Está Ana Paula, la mayor de mis sobrinas, hija de la menor de mis hermanas. Adolescente de trece con porte de modelo, me saca media cabeza.  En ella guarda un cerebro brillante. Algo mío trajo esta niña en sus genes. La costumbre de enamorarse con ánimo romántico -como solo se puede cuando se es joven- y la pasión por la lectura. Van de la mano, creo, el enamorarse y la literatura. Así las cosas, Paula y yo nos entendemos mucho y nos queremos más.


 Después está Mariela, dulce y magnífica como la Nutella, capaz de abrazar con el ímpetu de un ciclón. A veces pienso que es la persona que más me quiere sobre la faz de esta tierra. Me lo hace sentir, lo dice, me da la mano, me hace feliz. Se alegra al verme, y no me cabe la gratitud. Heredó mi tamaño pequeño, y todo apunta a que como yo, se refugiará en el embrujo de la cocina y sus pociones.
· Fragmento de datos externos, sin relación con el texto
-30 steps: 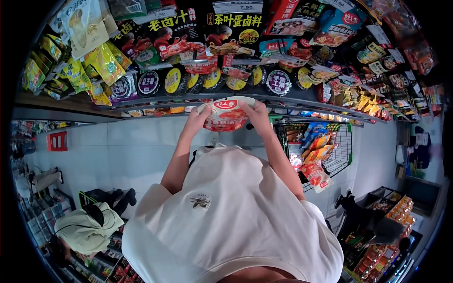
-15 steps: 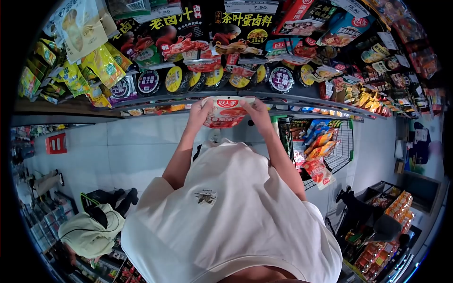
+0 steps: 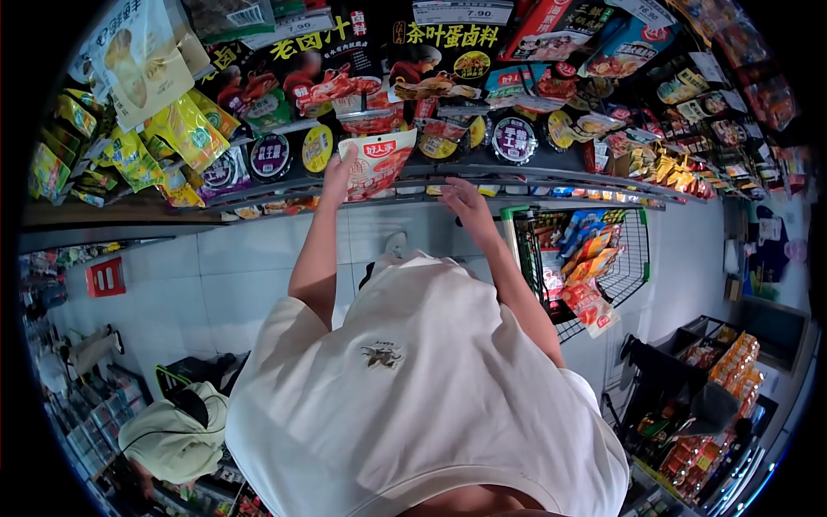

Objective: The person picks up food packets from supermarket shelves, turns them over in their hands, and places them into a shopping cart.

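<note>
A red and white seasoning pouch [image 3: 379, 164] is in my left hand [image 3: 338, 177], which grips it along its left side. The pouch is held up tilted before the shelf's front edge [image 3: 551, 171], hiding some of the round tubs behind it. My right hand [image 3: 465, 205] is off the pouch, to its right and a little lower, with fingers apart and nothing in them. Behind the pouch, on the shelf, stand black seasoning packets [image 3: 444, 56] and round tubs with purple or yellow lids [image 3: 515, 140].
A wire shopping cart [image 3: 644, 250] with several colourful packets stands at my right; a red and white pouch [image 3: 590, 306] lies at its near side. Yellow packets [image 3: 185, 133] hang at the left of the shelf. One person [image 3: 181, 431] is behind on the left. A red basket [image 3: 105, 277] sits farther left.
My right hand has let go of the pouch and drawn back slightly. My left hand has carried the pouch up and to the left, tilting it.
</note>
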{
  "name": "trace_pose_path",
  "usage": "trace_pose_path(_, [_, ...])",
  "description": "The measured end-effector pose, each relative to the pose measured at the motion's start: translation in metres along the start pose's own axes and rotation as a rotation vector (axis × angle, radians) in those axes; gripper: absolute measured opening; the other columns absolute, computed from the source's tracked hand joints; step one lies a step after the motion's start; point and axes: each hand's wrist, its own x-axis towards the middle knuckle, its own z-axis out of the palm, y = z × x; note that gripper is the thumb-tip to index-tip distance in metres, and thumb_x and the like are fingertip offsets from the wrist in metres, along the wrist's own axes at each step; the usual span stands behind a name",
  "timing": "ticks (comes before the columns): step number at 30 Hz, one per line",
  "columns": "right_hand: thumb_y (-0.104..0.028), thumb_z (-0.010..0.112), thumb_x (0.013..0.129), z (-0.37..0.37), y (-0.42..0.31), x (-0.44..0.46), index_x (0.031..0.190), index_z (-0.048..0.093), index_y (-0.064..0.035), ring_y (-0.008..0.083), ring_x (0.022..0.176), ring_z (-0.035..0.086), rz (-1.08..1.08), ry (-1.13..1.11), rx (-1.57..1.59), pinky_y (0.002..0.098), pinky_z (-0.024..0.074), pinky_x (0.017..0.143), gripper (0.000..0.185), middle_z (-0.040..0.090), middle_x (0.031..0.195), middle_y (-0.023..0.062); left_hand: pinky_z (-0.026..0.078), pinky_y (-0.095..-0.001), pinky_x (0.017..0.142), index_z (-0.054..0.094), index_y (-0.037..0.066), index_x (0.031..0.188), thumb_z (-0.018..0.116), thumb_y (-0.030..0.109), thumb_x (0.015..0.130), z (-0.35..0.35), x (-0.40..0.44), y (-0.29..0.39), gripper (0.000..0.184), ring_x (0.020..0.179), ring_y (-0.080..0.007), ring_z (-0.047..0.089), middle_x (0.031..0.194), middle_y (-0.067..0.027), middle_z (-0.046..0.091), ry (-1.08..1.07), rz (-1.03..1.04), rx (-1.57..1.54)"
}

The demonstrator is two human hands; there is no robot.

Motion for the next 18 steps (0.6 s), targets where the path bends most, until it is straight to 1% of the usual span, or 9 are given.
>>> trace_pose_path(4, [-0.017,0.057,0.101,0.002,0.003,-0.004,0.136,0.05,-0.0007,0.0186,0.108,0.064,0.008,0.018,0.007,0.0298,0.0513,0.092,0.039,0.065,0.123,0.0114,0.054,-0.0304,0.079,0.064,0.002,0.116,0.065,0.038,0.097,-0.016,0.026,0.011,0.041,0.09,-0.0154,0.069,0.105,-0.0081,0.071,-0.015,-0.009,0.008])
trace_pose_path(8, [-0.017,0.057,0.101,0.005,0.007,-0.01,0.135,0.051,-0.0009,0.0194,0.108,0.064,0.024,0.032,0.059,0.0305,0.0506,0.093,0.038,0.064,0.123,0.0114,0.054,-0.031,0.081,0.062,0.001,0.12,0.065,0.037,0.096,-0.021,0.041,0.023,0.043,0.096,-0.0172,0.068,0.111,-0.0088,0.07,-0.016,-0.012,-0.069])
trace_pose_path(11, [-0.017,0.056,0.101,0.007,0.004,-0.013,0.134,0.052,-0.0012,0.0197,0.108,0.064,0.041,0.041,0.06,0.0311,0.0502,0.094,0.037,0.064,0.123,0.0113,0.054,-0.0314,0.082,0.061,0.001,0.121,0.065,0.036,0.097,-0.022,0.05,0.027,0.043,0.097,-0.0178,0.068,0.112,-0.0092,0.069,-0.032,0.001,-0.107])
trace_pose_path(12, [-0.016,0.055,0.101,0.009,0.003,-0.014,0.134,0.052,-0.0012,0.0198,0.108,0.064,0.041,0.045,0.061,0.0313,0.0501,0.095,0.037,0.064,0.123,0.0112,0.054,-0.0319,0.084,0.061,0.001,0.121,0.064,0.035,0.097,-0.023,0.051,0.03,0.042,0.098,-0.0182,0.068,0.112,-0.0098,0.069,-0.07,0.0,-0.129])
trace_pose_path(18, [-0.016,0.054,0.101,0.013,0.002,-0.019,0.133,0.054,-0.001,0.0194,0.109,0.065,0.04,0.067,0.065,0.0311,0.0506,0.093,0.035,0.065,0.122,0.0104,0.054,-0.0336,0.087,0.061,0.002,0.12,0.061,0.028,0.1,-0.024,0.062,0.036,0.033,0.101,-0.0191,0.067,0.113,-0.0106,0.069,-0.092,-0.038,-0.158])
La fortuna me consoló. Fui nombrada madrina de ambas desde que dormían en la panza de mis hermanas. Pactos firmados meses antes de que vieran luz. Dichosa yo.

Camila la pequeña, es hermana de Mariela. A sus ocho años es la estratega de nuestros afanes, nadie se resiste a sus encantos. Con  voz ronqueta y ojos de gata joven es dueña de su espacio y el de otros. Todavía emana ese olor a bebé que invita a morderle los colochos dorados que pronto se extinguen. Pero es la jefa.



Tengo también a mis otras niñas. Sobrinas que no llevan mi sangre pero si mi cariño incondicional, a donde sea que la vida las conduzca. Mónica y Virginia son  ya mujeres buscando y encontrando sus caminos. Andrea de trece, se conduce con aire de princesa  y pocas palabras en la boca, pero da discursos luminosos con la mirada. Y la bebé Piñol, a sus ocho años ya es balletista.  Devota de los animales, se llama Melissa y no conoce aún sobre los miedos. Igual juega con perros que con delfines, como si los hubiera conocido en otra vida.


Todas son lindas, grandiosas, y me ocupan los agujeros que a veces siento por no ser madre de mujer.
Siete formas en las que me sonríe la vida.